#### Problem details
Omit the images and reproduce the rest of the entries exactly.
[Given entries — start]
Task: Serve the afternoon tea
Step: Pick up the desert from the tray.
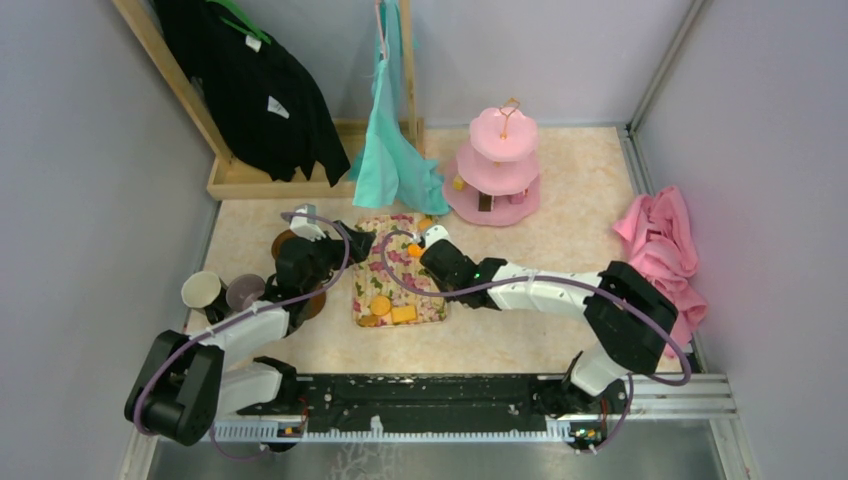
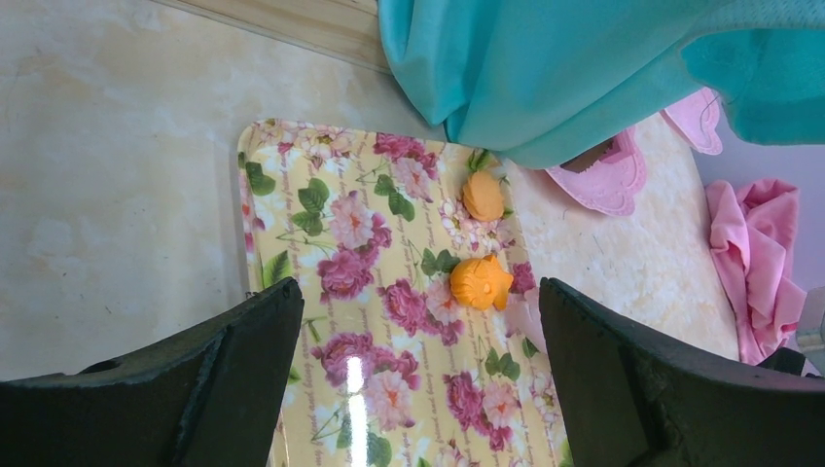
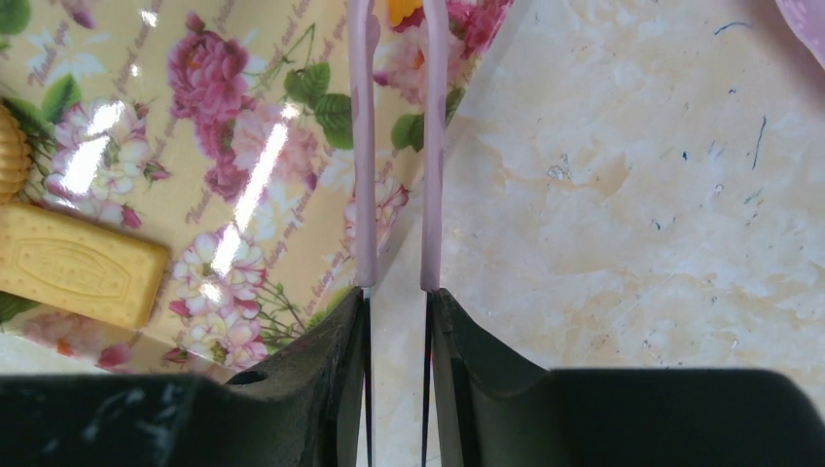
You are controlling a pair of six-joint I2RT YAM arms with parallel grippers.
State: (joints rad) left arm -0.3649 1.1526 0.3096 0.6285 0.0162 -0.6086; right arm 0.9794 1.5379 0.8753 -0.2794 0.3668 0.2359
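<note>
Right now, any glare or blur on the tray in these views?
Left wrist: one white glare streak on the floral tray, snacks sharp, left fingers dark and soft. Right wrist: several glare streaks across the tray, pink tongs sharp, right fingers nearly black. Top external: even light, no glare, small detail soft.

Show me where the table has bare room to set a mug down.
Free: the table between tray, stand and pink cloth; also the strip between tray and rail. Crowded: the left, with mugs, saucers and left arm.
</note>
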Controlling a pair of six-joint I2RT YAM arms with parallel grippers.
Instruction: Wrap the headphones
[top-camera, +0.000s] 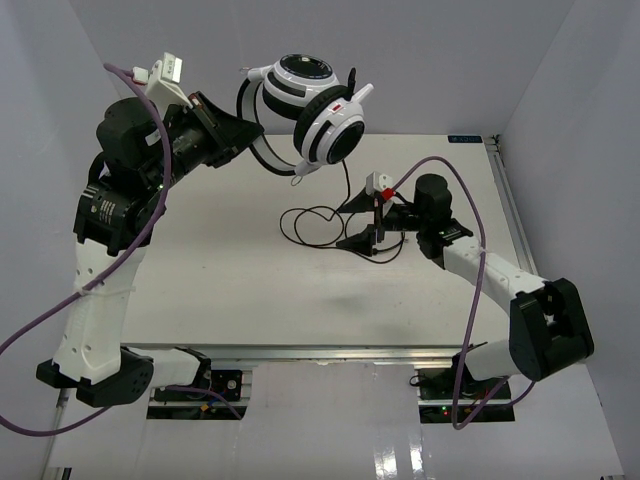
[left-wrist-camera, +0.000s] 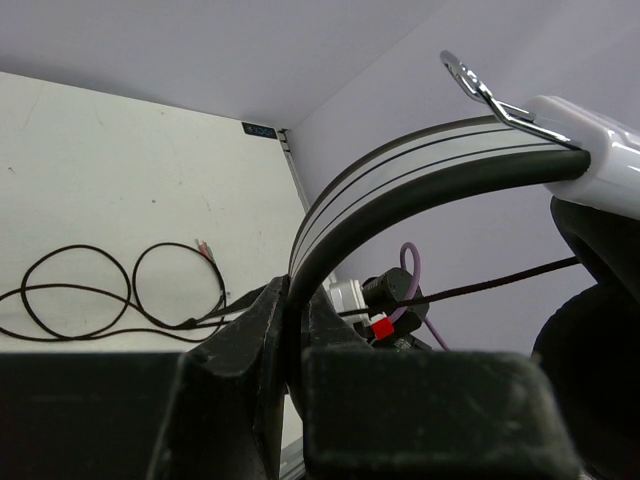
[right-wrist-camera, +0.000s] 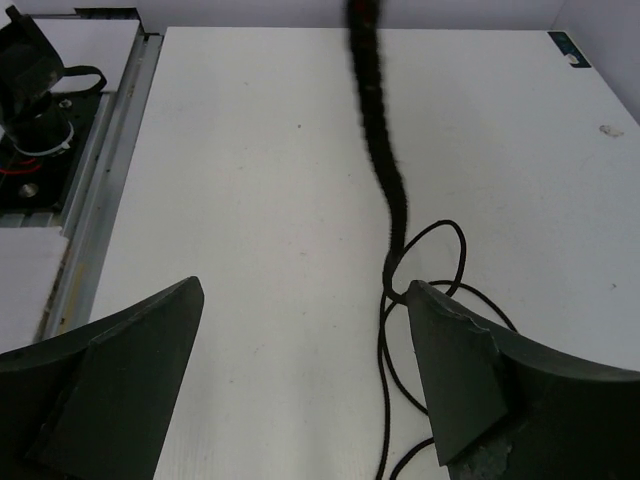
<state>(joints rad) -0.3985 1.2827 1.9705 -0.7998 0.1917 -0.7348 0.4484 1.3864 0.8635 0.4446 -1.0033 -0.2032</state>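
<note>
The headphones (top-camera: 322, 105) trail a thin black cord (top-camera: 305, 225) down to the bench (top-camera: 220, 290), where it lies in loose loops. The right gripper (top-camera: 358, 223) sits low over those loops, jaws spread wide, and the cord runs between them unpinched. Farther back, high above the bench, the left gripper (top-camera: 245, 130) is clamped on the black headband (left-wrist-camera: 400, 180), with the earcups (top-camera: 330, 125) hanging free to its right.

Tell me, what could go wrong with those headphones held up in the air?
1. The left end effector pinches only the headband of the headphones; the earcups could swing or slip free.
2. The cord, loosely coiled, runs close by one finger of the open right end effector; closing might miss it or tangle it.
</note>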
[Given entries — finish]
#### Your solution
Task: Serve the afternoon tea
Step: Pick up the desert from the tray.
You are controlling a pair of six-joint I2RT YAM arms with parallel grippers.
State: (joints rad) left arm -0.3649 1.1526 0.3096 0.6285 0.0162 -0.6086; right arm 0.9794 1.5379 0.8753 -0.2794 0.3668 0.2359
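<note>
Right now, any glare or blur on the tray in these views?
Left wrist: one white glare streak on the floral tray, snacks sharp, left fingers dark and soft. Right wrist: several glare streaks across the tray, pink tongs sharp, right fingers nearly black. Top external: even light, no glare, small detail soft.

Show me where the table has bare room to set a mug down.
Free: the table between tray, stand and pink cloth; also the strip between tray and rail. Crowded: the left, with mugs, saucers and left arm.
</note>
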Controlling a pair of six-joint I2RT YAM arms with parallel grippers.
Instruction: Wrap the headphones
[top-camera, +0.000s] 
[left-wrist-camera, +0.000s] 
[right-wrist-camera, +0.000s] 
<state>(joints rad) -0.3985 1.2827 1.9705 -0.7998 0.1917 -0.7348 0.4484 1.3864 0.8635 0.4446 -1.0033 -0.2032</state>
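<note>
The headphones (top-camera: 322, 105) trail a thin black cord (top-camera: 305, 225) down to the bench (top-camera: 220, 290), where it lies in loose loops. The right gripper (top-camera: 358, 223) sits low over those loops, jaws spread wide, and the cord runs between them unpinched. Farther back, high above the bench, the left gripper (top-camera: 245, 130) is clamped on the black headband (left-wrist-camera: 400, 180), with the earcups (top-camera: 330, 125) hanging free to its right.

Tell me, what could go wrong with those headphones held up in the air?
1. The left end effector pinches only the headband of the headphones; the earcups could swing or slip free.
2. The cord, loosely coiled, runs close by one finger of the open right end effector; closing might miss it or tangle it.
</note>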

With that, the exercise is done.